● **Action item**:
Show every line of the data that contains the string "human".

● **Dataset entries**:
══════════════════════════════
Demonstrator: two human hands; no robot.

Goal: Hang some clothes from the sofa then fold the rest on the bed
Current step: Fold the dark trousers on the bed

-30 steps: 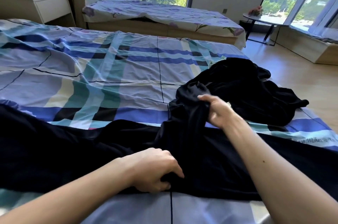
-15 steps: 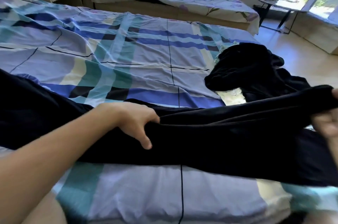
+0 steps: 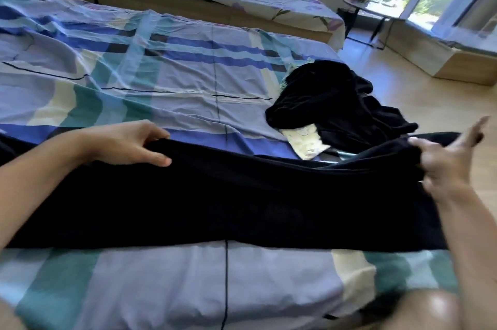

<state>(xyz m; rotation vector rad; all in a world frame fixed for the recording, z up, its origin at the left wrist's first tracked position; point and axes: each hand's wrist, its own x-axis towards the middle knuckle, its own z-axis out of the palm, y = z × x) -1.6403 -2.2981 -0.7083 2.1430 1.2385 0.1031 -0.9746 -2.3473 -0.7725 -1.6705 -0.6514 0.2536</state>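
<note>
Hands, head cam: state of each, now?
Left hand: closed, gripping the black garment at its far edge.
Right hand: closed, pinching the same garment's end.

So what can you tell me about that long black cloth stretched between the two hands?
The black garment is plain, soft-looking fabric with no visible pattern. It is pulled into a long band across the near part of the plaid bed, with its lower edge on the cover. The left hand grips its upper edge; the right hand bunches its right end near the bed's side. What kind of clothing it is cannot be told.
</note>
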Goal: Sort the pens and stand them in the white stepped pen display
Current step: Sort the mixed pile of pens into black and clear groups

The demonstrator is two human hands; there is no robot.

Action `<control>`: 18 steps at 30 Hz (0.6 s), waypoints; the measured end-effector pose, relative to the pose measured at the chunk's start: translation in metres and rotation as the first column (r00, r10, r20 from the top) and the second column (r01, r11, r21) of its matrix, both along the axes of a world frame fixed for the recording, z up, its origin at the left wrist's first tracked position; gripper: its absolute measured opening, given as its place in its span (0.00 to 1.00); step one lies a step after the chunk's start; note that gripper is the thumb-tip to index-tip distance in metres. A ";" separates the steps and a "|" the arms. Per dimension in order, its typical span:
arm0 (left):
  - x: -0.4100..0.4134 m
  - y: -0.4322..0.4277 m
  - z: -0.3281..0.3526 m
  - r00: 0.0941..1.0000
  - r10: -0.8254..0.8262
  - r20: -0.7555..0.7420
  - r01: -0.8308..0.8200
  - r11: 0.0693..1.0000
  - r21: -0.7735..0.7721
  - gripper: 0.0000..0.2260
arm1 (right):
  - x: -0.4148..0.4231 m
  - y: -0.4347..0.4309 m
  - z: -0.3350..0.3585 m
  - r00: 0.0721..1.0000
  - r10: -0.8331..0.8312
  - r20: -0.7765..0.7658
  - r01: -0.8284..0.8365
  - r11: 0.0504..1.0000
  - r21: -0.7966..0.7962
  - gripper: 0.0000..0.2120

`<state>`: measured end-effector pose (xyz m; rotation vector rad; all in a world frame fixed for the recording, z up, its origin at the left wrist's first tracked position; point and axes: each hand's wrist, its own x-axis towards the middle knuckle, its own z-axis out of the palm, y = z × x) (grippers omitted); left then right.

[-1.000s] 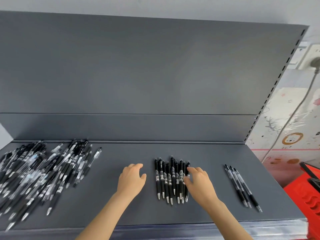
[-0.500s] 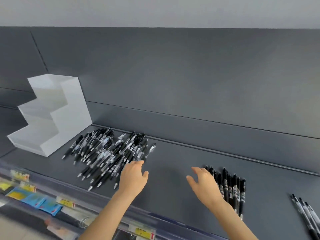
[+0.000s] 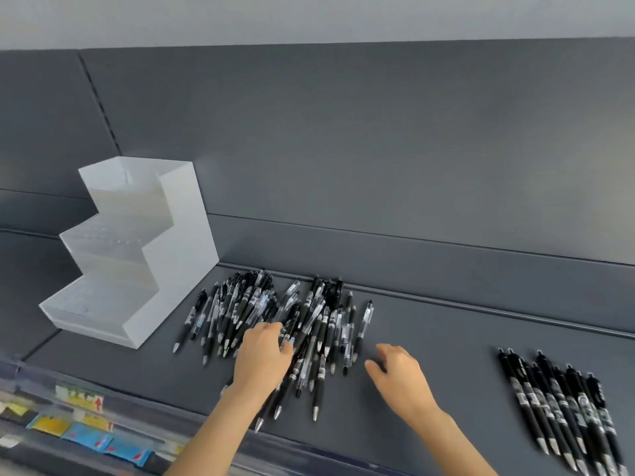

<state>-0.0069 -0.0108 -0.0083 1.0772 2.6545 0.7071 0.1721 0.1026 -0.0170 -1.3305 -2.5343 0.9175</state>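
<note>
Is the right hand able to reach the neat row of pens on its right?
Probably yes: the right hand is open, and only bare shelf lies between it and the row of pens.

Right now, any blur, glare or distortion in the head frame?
Head view: motion blur smears the sorted row of black pens at right and softens the loose pen pile, print unreadable. Head view: light is flat, no glare, no hard shadows around the white stepped display. Head view: wide-angle lens bows the shelf lines near the edges.
</note>
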 end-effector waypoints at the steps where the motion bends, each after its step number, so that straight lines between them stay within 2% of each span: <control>1: -0.004 0.002 -0.001 1.000 -0.014 0.005 0.014 1.000 0.003 0.18 | -0.005 0.000 -0.003 1.000 -0.020 0.000 0.020 1.000 0.018 0.12; 3: -0.009 0.007 -0.004 0.999 -0.046 0.023 0.046 0.999 0.018 0.20 | -0.012 0.002 -0.005 0.999 -0.036 0.026 0.034 0.998 0.049 0.20; 8: -0.015 0.023 -0.005 0.993 -0.112 0.028 0.112 0.994 0.006 0.20 | -0.032 0.010 -0.006 0.995 -0.086 0.046 0.084 0.995 0.048 0.17; 11: -0.013 0.034 -0.001 0.991 -0.132 -0.001 0.131 0.986 -0.105 0.19 | -0.047 0.013 -0.001 0.993 -0.102 0.058 0.101 0.995 0.011 0.12; 14: -0.011 0.043 0.001 0.983 -0.146 -0.113 0.106 0.947 -0.302 0.26 | -0.063 0.015 -0.002 0.988 -0.083 0.129 0.080 0.996 0.025 0.11; 16: -0.011 0.048 0.001 0.981 -0.147 -0.125 0.095 0.932 -0.350 0.30 | -0.070 0.015 -0.003 0.982 -0.077 0.174 0.073 0.997 0.028 0.14; 18: -0.012 0.052 0.002 0.986 -0.145 -0.078 0.110 0.934 -0.340 0.26 | -0.075 0.016 -0.002 0.973 -0.083 0.215 0.082 0.997 0.012 0.14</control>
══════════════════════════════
● **Response to the exercise**:
Demonstrator: two human hands; no robot.
The demonstrator is two human hands; there is no robot.

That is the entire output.